**WHAT IS BEING ASKED**
Among the records below, find each line that includes the string "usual" and copy it.

**PROVIDED RECORDS**
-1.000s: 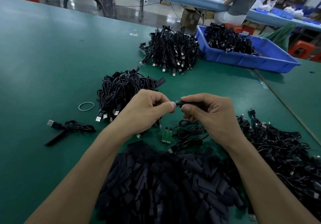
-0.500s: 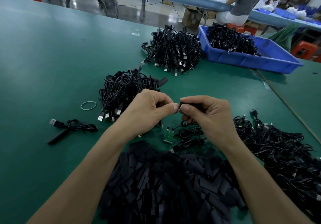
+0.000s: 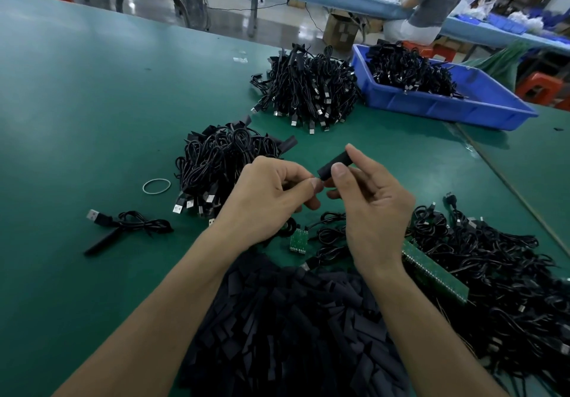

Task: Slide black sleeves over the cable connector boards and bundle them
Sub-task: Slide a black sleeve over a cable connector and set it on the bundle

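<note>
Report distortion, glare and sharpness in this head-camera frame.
Head view: the wide-angle lens bows the green table edges and stretches the forearms. The floor beyond carries bright glare. The left hand, right hand and pinched black sleeve are sharp. The sleeve pile sinks into dark, low-contrast shadow.

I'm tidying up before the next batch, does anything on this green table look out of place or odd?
Nothing looks spilled or damaged. One sleeved cable lies alone at the left, apart from the heaps, near a loose rubber band. A bare green board lies unsleeved at the centre.
</note>
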`<state>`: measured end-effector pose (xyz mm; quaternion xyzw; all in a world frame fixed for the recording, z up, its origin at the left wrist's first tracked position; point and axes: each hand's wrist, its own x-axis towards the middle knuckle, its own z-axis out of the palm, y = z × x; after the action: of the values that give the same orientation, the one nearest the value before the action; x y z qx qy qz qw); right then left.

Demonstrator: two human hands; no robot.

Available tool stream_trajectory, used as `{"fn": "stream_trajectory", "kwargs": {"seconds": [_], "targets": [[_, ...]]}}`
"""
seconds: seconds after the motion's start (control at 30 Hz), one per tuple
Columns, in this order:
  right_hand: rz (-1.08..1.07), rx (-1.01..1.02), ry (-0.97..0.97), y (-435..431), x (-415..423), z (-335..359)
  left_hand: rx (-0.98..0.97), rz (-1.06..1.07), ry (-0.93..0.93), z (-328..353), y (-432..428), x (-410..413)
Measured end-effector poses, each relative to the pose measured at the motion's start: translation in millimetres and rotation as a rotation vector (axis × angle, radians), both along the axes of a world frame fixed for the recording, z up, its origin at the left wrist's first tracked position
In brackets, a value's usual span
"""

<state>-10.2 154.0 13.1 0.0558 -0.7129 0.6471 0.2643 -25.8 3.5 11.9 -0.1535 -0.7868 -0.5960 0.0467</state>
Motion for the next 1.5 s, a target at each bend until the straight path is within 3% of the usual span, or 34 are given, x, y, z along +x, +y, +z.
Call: {"fn": "stream_trajectory", "kwargs": {"seconds": [0.4,0.63,0.87,0.93,1.0,1.13,1.23,1.37,1.5], "targets": [[0.071,-0.025,-0.018,1.1,-1.5,10.6,0.000,-0.009,0.043,4.2,3.4,2.6],[0.143,-0.392,-0.106,5.9,-10.2,28.3,-0.272,-0.138,-0.134,2.6,-16.2,-3.9],[0.157,-0.465,-0.111,7.7,-17.5,35.9,-0.203,-0.109,-0.063,7.4,-13.7,-2.9],[0.163,-0.360,-0.148,10.3,-19.4,34.4,-0.143,-0.048,-0.084,9.3,-17.7,-4.5],[0.151,-0.131,-0.228,14.4,-20.1,28.8,-0.035,0.106,-0.077,10.1,-23.8,-8.8],[0.272,0.614,-0.385,23.5,-17.7,8.3,0.030,0.517,0.113,4.5,-36.0,-17.7],[0.473,1.030,-0.458,23.3,-14.7,-5.9,0.013,0.651,0.099,-5.2,-41.2,-21.8],[0.506,1.314,-0.454,17.9,-14.2,-20.6,0.117,0.659,0.075,-7.6,-40.7,-22.2],[0.450,1.341,-0.370,19.0,-14.5,-28.4,0.177,0.621,0.086,-3.5,-37.7,-21.3]]}}
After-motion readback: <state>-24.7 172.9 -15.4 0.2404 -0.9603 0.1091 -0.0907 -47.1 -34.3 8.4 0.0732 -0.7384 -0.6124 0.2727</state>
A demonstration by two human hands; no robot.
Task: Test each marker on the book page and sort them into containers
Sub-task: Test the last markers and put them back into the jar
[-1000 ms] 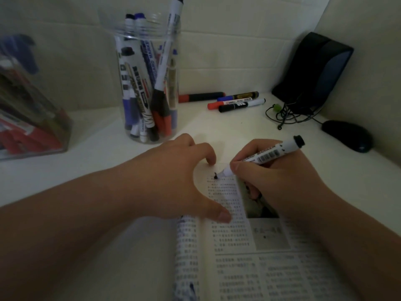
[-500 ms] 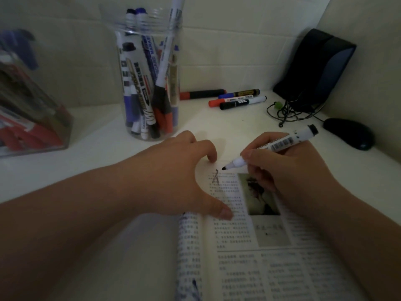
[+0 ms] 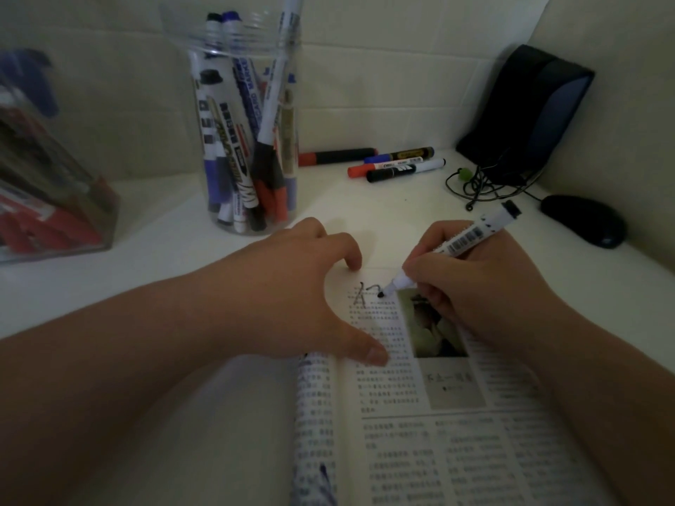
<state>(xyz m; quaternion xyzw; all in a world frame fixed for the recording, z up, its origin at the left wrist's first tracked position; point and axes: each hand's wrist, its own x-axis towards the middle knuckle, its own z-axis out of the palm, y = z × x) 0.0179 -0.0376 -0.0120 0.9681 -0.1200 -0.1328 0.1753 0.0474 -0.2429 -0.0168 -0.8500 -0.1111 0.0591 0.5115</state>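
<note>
The testing step is in hand; the right hand (image 3: 475,286) has a white marker (image 3: 464,242) in a writing grip, thumb and fingers pinching the barrel low down, and the black tip rests on the top margin of the book page (image 3: 420,432), just beside a few dark strokes (image 3: 365,294) already drawn there; so this one writes, by the look of it. The left hand (image 3: 292,286) holds nothing; its grip is spread, thumb and fingertips pressing the open book flat near the spine. The book lies at the near edge of the desk (image 3: 146,257), toward the right.

Toward the back edge, left of the middle, stands a round clear jar (image 3: 248,140) full of markers on end; at the left edge is a clear box (image 3: 54,213) with red and dark ones in it, blurred. Four loose markers (image 3: 401,166) lie along the back edge, not yet tried, I judge. A black case (image 3: 529,107) fills the far right corner, a tangle of cable (image 3: 482,184) before it, and a mouse (image 3: 584,220) sits by the right edge.

Next the tip must lift off the paper and the marker go into one container; which of them takes the working ones I cannot tell; I see no loose cap either, so it may need capping first; then a reach to the back edge for a fresh one.
</note>
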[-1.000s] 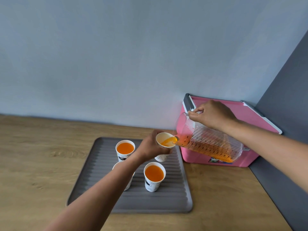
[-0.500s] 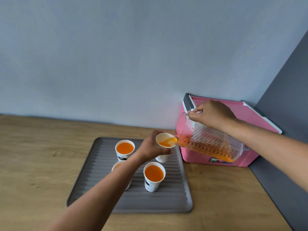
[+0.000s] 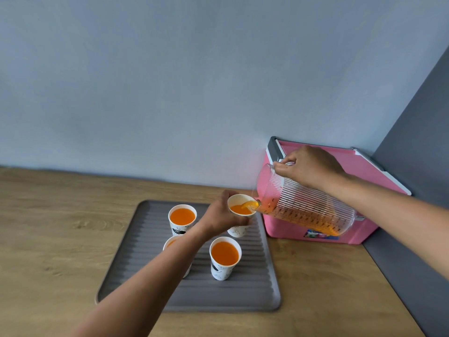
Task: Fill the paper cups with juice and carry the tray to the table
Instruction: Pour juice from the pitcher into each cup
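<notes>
The held cup (image 3: 238, 201) is over the back right corner of the tray (image 3: 247, 290). The left hand (image 3: 223, 215) grips it, fingers curled round its side. Whether its base touches the tray cannot be told. Juice (image 3: 239, 210) fills part of it, and a stream runs in over its right rim from the spout of the jug (image 3: 308, 210). The jug is clear and ribbed and tipped to the left, with juice lying along its lower side. The right hand (image 3: 308, 169) grips it at the top, fingers curled there.

Three more cups stand upright on the tray. The back cup (image 3: 182, 218) and the front cup (image 3: 225, 257) are nearly full. The third cup (image 3: 170, 243) is mostly hidden by the left forearm, which crosses the tray from the near edge.

The tray is grey and ridged and lies flat on a wood-grain counter (image 3: 60, 239). A pale blue wall (image 3: 194, 81) rises behind the counter, and a dark grey panel (image 3: 418, 142) closes in its right side. In that corner stands a pink box (image 3: 379, 171) with a grey handle, just beside the tray. The jug and the right hand cover much of its front.
</notes>
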`<control>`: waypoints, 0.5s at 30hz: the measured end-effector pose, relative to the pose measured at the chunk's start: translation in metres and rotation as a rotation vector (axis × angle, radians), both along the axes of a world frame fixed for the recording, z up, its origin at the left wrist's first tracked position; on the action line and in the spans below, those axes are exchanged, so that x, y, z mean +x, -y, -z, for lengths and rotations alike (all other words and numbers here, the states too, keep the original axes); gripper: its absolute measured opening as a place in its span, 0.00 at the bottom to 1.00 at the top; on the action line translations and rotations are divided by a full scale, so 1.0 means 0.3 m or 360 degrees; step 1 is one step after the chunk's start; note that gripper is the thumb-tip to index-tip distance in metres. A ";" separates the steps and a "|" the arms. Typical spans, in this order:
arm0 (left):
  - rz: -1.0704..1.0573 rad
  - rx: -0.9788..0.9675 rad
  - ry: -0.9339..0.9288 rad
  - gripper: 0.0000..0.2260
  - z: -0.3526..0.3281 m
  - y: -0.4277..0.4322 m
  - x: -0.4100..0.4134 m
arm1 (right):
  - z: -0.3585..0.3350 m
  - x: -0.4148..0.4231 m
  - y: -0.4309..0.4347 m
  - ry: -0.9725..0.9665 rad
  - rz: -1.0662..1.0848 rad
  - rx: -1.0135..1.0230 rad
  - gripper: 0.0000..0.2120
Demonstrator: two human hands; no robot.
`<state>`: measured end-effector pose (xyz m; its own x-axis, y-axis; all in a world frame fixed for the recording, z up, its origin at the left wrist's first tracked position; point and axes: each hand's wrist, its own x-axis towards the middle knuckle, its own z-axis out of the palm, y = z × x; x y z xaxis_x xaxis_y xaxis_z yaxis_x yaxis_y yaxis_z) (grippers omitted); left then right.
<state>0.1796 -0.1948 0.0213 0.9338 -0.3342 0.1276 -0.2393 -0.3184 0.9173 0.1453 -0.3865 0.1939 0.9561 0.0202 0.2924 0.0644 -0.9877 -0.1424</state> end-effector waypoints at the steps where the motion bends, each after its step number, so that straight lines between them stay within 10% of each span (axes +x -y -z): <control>1: 0.0000 0.0001 0.0001 0.33 0.000 0.000 0.001 | 0.000 0.000 0.000 0.0002 0.0000 0.0000 0.19; 15: 0.0025 0.0002 -0.0008 0.32 -0.012 -0.005 0.001 | -0.012 -0.001 -0.006 0.0003 0.0011 -0.0026 0.19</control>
<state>0.1801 -0.1934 0.0247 0.9291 -0.3489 0.1228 -0.2399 -0.3157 0.9180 0.1450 -0.3847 0.1974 0.9556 0.0185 0.2941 0.0581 -0.9903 -0.1263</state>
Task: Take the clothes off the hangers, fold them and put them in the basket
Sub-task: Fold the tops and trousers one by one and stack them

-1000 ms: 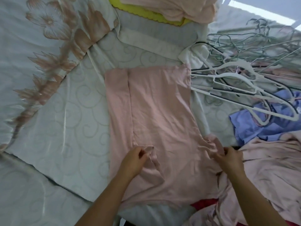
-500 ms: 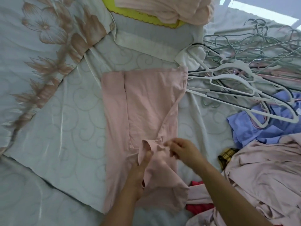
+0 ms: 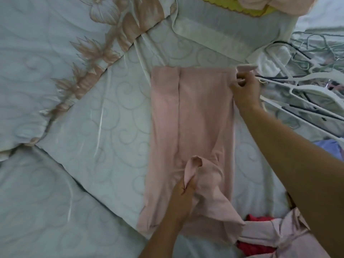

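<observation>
**Pink garment flat on bed, both hands on it**

Pink garment (image 3: 195,118) lies lengthwise on the bed (image 3: 83,146), on a pale quilted cover with swirl stitching. Its left long side is folded in as a narrow strip. Left hand (image 3: 183,198) is at the near end, fingers curled round a bunched flap of the same cloth, with the flap tip sticking up above the hand. Right hand (image 3: 245,90) is at the far right corner, thumb and fingers pinching the hem, and the corner is lifted slightly off the bed. Hangers (image 3: 307,86), white and dark, sit in a tangled heap just right of the right hand. Red cloth (image 3: 258,220) and a second pink piece (image 3: 275,237) are bunched at near right, against the garment's near edge. Blue cloth (image 3: 330,147) shows at the right edge, mostly hidden by the arm. Yellow scalloped edge (image 3: 249,11) is at the top with stacked pink cloth (image 3: 260,2) on it, well apart from the garment. Floral cover (image 3: 55,53) is at upper left.
</observation>
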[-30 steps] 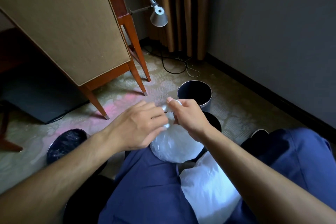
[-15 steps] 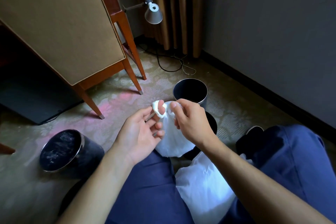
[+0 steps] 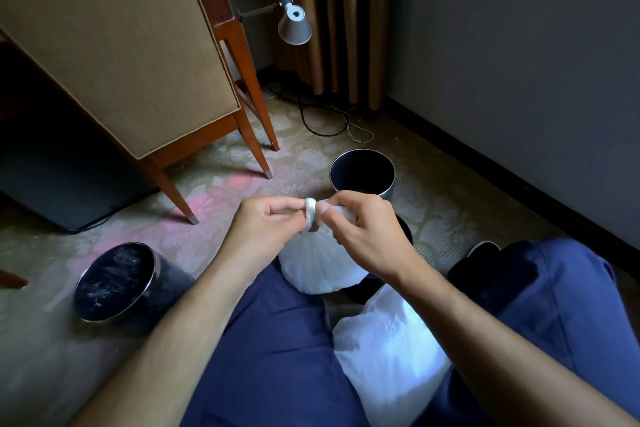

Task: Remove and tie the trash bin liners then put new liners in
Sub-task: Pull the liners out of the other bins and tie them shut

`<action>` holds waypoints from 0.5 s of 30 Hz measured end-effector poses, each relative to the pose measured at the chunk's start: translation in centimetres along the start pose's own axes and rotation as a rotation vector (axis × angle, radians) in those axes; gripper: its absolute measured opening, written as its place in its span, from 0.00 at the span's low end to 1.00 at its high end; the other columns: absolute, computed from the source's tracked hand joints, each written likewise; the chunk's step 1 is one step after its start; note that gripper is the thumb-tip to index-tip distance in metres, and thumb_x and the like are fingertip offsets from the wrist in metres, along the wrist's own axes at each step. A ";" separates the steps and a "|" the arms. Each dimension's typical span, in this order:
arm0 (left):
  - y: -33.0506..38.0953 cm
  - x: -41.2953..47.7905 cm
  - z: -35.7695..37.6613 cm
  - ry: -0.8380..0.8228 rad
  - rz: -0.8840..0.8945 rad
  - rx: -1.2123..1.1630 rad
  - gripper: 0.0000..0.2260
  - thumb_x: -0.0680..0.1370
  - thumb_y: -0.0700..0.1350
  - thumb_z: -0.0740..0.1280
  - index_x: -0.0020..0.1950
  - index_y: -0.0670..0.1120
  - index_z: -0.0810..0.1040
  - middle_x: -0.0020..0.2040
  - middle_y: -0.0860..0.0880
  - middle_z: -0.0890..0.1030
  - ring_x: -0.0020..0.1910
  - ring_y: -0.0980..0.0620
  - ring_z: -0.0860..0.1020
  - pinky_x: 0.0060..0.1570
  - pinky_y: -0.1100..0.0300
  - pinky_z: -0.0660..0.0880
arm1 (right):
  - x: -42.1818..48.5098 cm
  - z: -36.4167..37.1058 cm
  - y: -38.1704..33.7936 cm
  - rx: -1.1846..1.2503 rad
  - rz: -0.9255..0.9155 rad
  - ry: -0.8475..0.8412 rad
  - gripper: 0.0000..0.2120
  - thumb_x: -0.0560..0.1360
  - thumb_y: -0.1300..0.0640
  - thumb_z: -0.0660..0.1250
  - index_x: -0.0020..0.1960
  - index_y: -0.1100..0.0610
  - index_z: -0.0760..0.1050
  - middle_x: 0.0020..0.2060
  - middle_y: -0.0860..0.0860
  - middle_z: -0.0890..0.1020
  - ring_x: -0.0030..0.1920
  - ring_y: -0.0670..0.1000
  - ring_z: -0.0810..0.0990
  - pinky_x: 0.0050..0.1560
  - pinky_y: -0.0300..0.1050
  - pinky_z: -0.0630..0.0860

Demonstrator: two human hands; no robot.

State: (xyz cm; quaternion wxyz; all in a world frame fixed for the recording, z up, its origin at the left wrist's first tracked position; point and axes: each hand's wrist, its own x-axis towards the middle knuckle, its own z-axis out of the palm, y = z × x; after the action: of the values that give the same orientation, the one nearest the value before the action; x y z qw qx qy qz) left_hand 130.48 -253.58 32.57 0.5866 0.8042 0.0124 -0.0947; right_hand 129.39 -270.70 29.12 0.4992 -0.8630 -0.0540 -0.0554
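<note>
A full white liner bag (image 3: 320, 267) hangs in front of my knees, its neck twisted into a small roll between my fingers. My left hand (image 3: 265, 230) pinches the left side of that roll, and my right hand (image 3: 363, 236) grips the neck from the right. A black bin (image 3: 391, 173) with a steel rim stands empty just beyond my hands. Another black bin (image 3: 162, 284) leans at the lower left. A third dark bin (image 3: 407, 236) is mostly hidden behind my right hand. A second white bag (image 3: 391, 350) lies between my legs.
An upholstered chair (image 3: 114, 45) on wooden legs stands at the left. A grey lamp (image 3: 294, 24) and cables (image 3: 329, 121) are at the back by the curtain (image 3: 332, 10). A wall (image 3: 519, 62) with a dark skirting closes the right side. Patterned carpet (image 3: 242, 177) covers the floor.
My left hand turned from palm-up to a pinch on the bag's neck. The neck is now rolled tighter between both hands. The view shifted slightly.
</note>
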 end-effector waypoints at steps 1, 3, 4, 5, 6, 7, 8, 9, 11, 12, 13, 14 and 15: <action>0.0 -0.1 -0.1 0.013 0.027 0.023 0.06 0.74 0.41 0.75 0.44 0.53 0.87 0.38 0.51 0.86 0.38 0.57 0.80 0.47 0.63 0.74 | 0.0 -0.1 -0.2 0.023 0.013 -0.005 0.17 0.81 0.45 0.64 0.39 0.54 0.79 0.30 0.53 0.81 0.36 0.52 0.80 0.42 0.48 0.76; -0.1 -0.1 -0.4 0.029 0.081 0.093 0.06 0.72 0.43 0.77 0.42 0.55 0.87 0.33 0.50 0.78 0.36 0.56 0.74 0.44 0.62 0.71 | 0.0 -0.2 -0.4 0.078 0.039 -0.019 0.17 0.82 0.49 0.64 0.40 0.57 0.79 0.28 0.50 0.80 0.34 0.49 0.79 0.38 0.40 0.73; -0.3 0.0 -0.6 0.026 0.110 0.101 0.07 0.72 0.43 0.77 0.43 0.56 0.87 0.33 0.51 0.76 0.36 0.56 0.71 0.43 0.61 0.70 | 0.0 -0.3 -0.4 0.119 0.053 -0.031 0.15 0.82 0.52 0.65 0.41 0.58 0.79 0.28 0.49 0.79 0.33 0.48 0.79 0.37 0.37 0.72; -0.4 0.0 -0.7 0.011 0.138 0.089 0.08 0.73 0.43 0.77 0.44 0.57 0.87 0.34 0.50 0.76 0.36 0.56 0.71 0.44 0.60 0.71 | 0.1 -0.3 -0.3 0.167 0.063 -0.046 0.12 0.81 0.54 0.66 0.42 0.58 0.80 0.28 0.49 0.79 0.32 0.46 0.78 0.37 0.36 0.72; -0.6 0.1 -0.7 -0.010 0.162 0.067 0.09 0.73 0.42 0.77 0.46 0.58 0.87 0.36 0.47 0.78 0.37 0.55 0.72 0.45 0.59 0.72 | 0.2 -0.4 -0.2 0.217 0.069 -0.060 0.11 0.80 0.55 0.66 0.42 0.57 0.81 0.30 0.49 0.80 0.32 0.44 0.78 0.38 0.35 0.72; -0.7 0.1 -0.7 -0.035 0.182 0.043 0.11 0.73 0.42 0.77 0.48 0.59 0.87 0.40 0.43 0.80 0.39 0.53 0.73 0.47 0.57 0.73 | 0.3 -0.5 0.0 0.264 0.072 -0.075 0.10 0.80 0.55 0.67 0.42 0.57 0.82 0.32 0.51 0.81 0.33 0.44 0.78 0.40 0.36 0.73; -0.8 0.1 -0.6 -0.061 0.200 0.022 0.13 0.74 0.41 0.76 0.49 0.60 0.87 0.43 0.41 0.82 0.41 0.52 0.74 0.49 0.55 0.74 | 0.4 -0.5 0.2 0.309 0.079 -0.093 0.09 0.80 0.56 0.68 0.42 0.57 0.82 0.36 0.53 0.82 0.34 0.44 0.78 0.41 0.39 0.74; -0.9 0.1 -0.5 -0.088 0.214 0.005 0.14 0.74 0.41 0.76 0.50 0.61 0.86 0.46 0.40 0.83 0.43 0.50 0.74 0.51 0.54 0.74 | 0.5 -0.5 0.4 0.352 0.091 -0.112 0.09 0.79 0.57 0.69 0.41 0.57 0.82 0.39 0.57 0.84 0.35 0.45 0.78 0.42 0.41 0.74; -1.1 0.2 -0.3 -0.133 0.235 0.001 0.16 0.75 0.39 0.74 0.51 0.62 0.86 0.50 0.39 0.84 0.46 0.50 0.76 0.54 0.51 0.76 | 0.5 -0.6 0.7 0.424 0.121 -0.140 0.08 0.78 0.60 0.69 0.41 0.57 0.84 0.43 0.60 0.84 0.35 0.45 0.76 0.43 0.41 0.74; -1.2 0.3 -0.4 -0.147 0.248 0.021 0.18 0.76 0.38 0.74 0.52 0.63 0.86 0.50 0.39 0.83 0.46 0.50 0.77 0.55 0.52 0.76 | 0.4 -0.6 0.8 0.448 0.134 -0.150 0.08 0.78 0.60 0.69 0.43 0.58 0.85 0.43 0.61 0.83 0.35 0.46 0.76 0.43 0.41 0.73; -1.3 0.5 -0.5 -0.156 0.260 0.057 0.19 0.76 0.37 0.73 0.53 0.63 0.85 0.49 0.40 0.83 0.45 0.51 0.77 0.53 0.53 0.76 | 0.3 -0.7 1.0 0.470 0.142 -0.163 0.07 0.79 0.61 0.69 0.45 0.59 0.86 0.42 0.61 0.83 0.35 0.46 0.75 0.43 0.40 0.73; -1.5 0.7 -0.6 -0.155 0.270 0.106 0.20 0.76 0.37 0.73 0.53 0.64 0.85 0.48 0.41 0.83 0.43 0.52 0.76 0.51 0.55 0.75 | 0.2 -0.6 1.2 0.499 0.152 -0.179 0.07 0.79 0.62 0.68 0.48 0.61 0.86 0.41 0.61 0.82 0.35 0.46 0.74 0.42 0.39 0.73; -1.7 0.9 -0.8 -0.145 0.281 0.173 0.20 0.76 0.36 0.73 0.54 0.63 0.84 0.45 0.44 0.83 0.41 0.54 0.75 0.48 0.58 0.75 | 0.1 -0.5 1.4 0.537 0.167 -0.196 0.08 0.79 0.64 0.67 0.50 0.64 0.85 0.38 0.60 0.81 0.35 0.47 0.73 0.41 0.38 0.72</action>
State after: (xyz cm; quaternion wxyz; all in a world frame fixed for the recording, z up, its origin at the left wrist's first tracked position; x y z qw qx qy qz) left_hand 131.22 -252.36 31.02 0.5219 0.8367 -0.1507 -0.0700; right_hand 129.72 -271.85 28.22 0.7048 -0.7029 -0.0434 0.0859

**SOLUTION TO THE EXERCISE**
In brackets, a value's usual span
Motion for the next 1.5 s, a target at each bend until the straight path is within 3% of the usual span, or 34 are given, x, y, z along +x, +y, +z.

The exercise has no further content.